Après avoir regardé plusieurs courts-métrages des frères Lumière et de leurs opérateurs ainsi que quelques tours façon Méliès à l’aube du vingtième siècle, une œuvre mémorable a retenu mon attention. Certes, l’influence du cinéma m’a poussé à m’y arrêter car il est impossible de ne pas la mentionner lorsqu’on s’apprête à retracer l’histoire de la pellicule cinéma. Il s’agit bien évidemment du Voyage dans la lune (1902) du magicien Méliès. Pourquoi cette œuvre-là a marqué les esprits ? Tout simplement par sa mise en scène, proposant déjà une histoire complète d’une dizaine de minutes avec décors, figurations et surtout effets spéciaux dont Méliès est devenu le maître incontesté.
Outre l’aspect science-fiction qui marquera ce court-métrage et qui animera l’imagination et la curiosité de beaucoup de spectateurs, plusieurs trucs et astuces en émaneront. Je citerai parmi eux les fondus enchainés, l’apparition ou disparition de personnages ou d’éléments du décor ou encore ce « faux-travelling » dont Méliès raffole et qu’il met en scène déjà dans ses plus petits métrages (L’homme en tête de caoutchouc, 1902), bien que la caméra restera fixe.
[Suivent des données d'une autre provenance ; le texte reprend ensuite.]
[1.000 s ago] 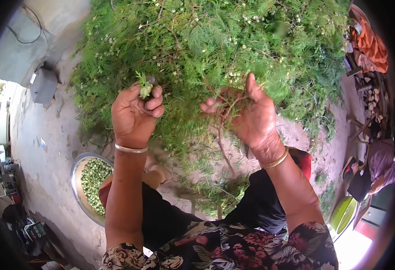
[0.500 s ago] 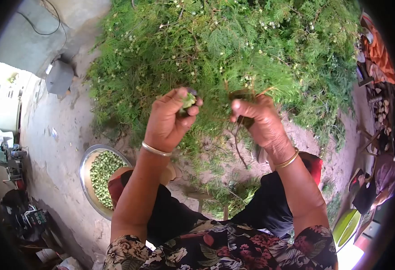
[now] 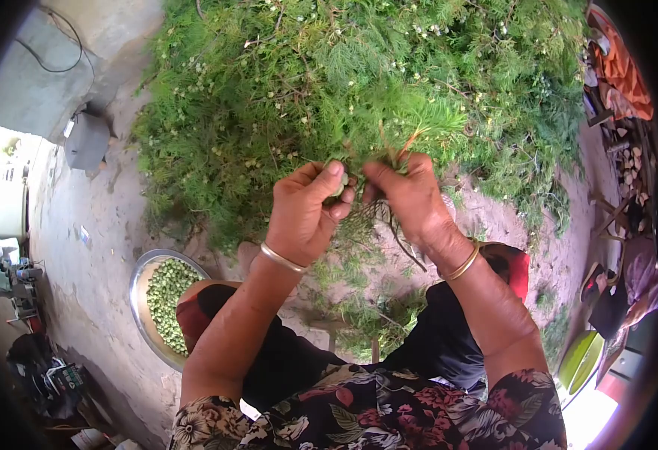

Inspiré des œuvres de Wells et de Jules Verne, il n’est pas étonnant de voir une telle idolâtrie pour la lune et tous les aspects astronomiques. Méliès revêt alors de l’imaginaire dans son œuvre en créant plusieurs éléments de décors étonnants (la fusée, le laboratoire ou simplement la verdure et le temple de la lune).
Malgré toutes ces innovations techniques, on remarque encore beaucoup de naïveté dans l’approche cinéma à cette époque : les savants sont des magiciens reconnaissables avec leurs chapeaux, la lune a un visage, etc. Méliès traduit également le contexte historique de l’époque via les extra-terrestres de la lune, considérés et traités comme une tribu indigène. Cette idée reçue provient de la colonisation encore très en vogue au début du vingtième siècle et transmet une supériorité de l’homme blanc, à défaut de l’Europe entière. Ainsi, ce film fictionnel transmet des données documentaires intéressantes et non négligeables à sa compréhension – comme la majorité des œuvres cinématographiques.